Problem statement —
Return, from the material below, each line in which the word "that" is present.

Supplied information —
* * *
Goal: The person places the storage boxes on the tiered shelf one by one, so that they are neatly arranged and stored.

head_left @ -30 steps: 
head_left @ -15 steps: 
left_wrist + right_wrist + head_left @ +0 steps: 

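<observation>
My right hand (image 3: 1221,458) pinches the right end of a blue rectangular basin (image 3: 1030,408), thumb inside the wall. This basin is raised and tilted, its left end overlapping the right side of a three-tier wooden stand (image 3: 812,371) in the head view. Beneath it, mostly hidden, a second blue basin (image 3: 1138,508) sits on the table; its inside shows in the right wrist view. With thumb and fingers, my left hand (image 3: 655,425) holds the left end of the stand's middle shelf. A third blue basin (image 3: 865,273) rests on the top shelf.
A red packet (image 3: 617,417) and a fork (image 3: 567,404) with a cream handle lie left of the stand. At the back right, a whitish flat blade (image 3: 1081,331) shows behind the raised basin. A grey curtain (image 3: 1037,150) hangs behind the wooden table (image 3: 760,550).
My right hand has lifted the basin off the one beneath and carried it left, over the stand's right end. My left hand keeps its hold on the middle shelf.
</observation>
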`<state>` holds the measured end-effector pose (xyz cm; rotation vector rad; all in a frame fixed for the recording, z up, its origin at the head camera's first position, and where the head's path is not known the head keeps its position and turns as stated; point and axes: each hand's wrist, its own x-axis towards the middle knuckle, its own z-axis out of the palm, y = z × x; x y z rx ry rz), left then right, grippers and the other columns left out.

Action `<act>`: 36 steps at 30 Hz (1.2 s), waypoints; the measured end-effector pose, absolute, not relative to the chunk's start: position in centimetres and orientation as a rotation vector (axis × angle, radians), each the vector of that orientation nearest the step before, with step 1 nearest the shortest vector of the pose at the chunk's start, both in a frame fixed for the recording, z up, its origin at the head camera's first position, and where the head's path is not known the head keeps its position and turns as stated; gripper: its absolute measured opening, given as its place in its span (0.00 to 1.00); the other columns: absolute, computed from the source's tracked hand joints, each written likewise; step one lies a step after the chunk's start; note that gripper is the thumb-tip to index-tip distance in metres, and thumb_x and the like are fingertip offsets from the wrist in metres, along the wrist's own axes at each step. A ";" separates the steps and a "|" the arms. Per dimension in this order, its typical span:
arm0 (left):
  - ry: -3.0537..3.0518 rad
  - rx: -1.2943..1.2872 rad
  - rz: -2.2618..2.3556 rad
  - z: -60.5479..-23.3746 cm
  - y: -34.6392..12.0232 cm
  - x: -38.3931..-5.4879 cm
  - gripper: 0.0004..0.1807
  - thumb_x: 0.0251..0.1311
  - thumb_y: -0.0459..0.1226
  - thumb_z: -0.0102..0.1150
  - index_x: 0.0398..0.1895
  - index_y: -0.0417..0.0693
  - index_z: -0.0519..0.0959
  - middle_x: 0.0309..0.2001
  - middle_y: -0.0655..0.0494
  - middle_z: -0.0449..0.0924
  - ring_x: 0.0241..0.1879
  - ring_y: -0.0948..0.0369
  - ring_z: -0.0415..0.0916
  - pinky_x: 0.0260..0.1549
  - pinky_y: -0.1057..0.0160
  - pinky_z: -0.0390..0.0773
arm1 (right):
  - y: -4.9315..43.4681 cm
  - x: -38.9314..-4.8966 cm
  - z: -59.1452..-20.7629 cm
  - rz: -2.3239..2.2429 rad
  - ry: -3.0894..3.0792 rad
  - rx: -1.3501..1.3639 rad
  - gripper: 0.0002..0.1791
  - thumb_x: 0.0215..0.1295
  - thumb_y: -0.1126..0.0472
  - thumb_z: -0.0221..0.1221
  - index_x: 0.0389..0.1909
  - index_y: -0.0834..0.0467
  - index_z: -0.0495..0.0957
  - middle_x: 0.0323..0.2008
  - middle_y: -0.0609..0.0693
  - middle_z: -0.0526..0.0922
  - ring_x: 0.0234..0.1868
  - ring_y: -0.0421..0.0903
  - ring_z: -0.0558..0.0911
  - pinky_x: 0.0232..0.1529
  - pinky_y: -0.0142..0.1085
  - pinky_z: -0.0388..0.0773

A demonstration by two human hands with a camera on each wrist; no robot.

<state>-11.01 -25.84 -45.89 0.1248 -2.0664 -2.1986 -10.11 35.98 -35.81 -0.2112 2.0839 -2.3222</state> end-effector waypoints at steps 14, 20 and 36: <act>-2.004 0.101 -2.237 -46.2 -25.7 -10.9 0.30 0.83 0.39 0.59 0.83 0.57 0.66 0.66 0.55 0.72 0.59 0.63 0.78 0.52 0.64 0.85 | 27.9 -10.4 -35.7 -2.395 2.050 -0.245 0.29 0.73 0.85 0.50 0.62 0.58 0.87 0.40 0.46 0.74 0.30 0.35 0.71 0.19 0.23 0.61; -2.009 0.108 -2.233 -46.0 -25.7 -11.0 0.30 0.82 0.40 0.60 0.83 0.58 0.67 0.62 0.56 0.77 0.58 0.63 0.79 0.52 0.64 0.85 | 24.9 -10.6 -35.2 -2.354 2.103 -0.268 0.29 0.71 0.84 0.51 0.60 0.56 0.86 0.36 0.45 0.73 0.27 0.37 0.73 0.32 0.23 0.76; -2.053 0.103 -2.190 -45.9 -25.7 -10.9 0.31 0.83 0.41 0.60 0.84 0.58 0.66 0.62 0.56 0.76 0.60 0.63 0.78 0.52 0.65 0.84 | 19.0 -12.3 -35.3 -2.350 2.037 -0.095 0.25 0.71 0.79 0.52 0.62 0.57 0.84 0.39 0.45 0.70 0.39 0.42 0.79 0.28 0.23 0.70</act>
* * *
The completed task —
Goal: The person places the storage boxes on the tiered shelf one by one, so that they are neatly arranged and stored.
Action `<act>`: 36 steps at 30 Hz (1.2 s), waypoints; the measured end-effector pose, absolute, not relative to the chunk's start: position in centimetres and orientation as a rotation vector (axis × angle, radians), each the vector of that orientation nearest the step before, with step 1 nearest the shortest vector of the pose at the chunk's start, both in a frame fixed for the recording, z up, its origin at the head camera's first position, and where the head's path is not known the head keeps its position and turns as stated; gripper: its absolute measured opening, given as its place in its span (0.00 to 1.00); the other columns: absolute, computed from the source's tracked hand joints, each written likewise; step one lies a step after the chunk's start; note that gripper is the thumb-tip to index-tip distance in metres, and thumb_x and the like are fingertip offsets from the wrist in metres, along the wrist's own axes at each step. A ";" separates the steps and a "|" the arms. Per dimension in this order, its typical span:

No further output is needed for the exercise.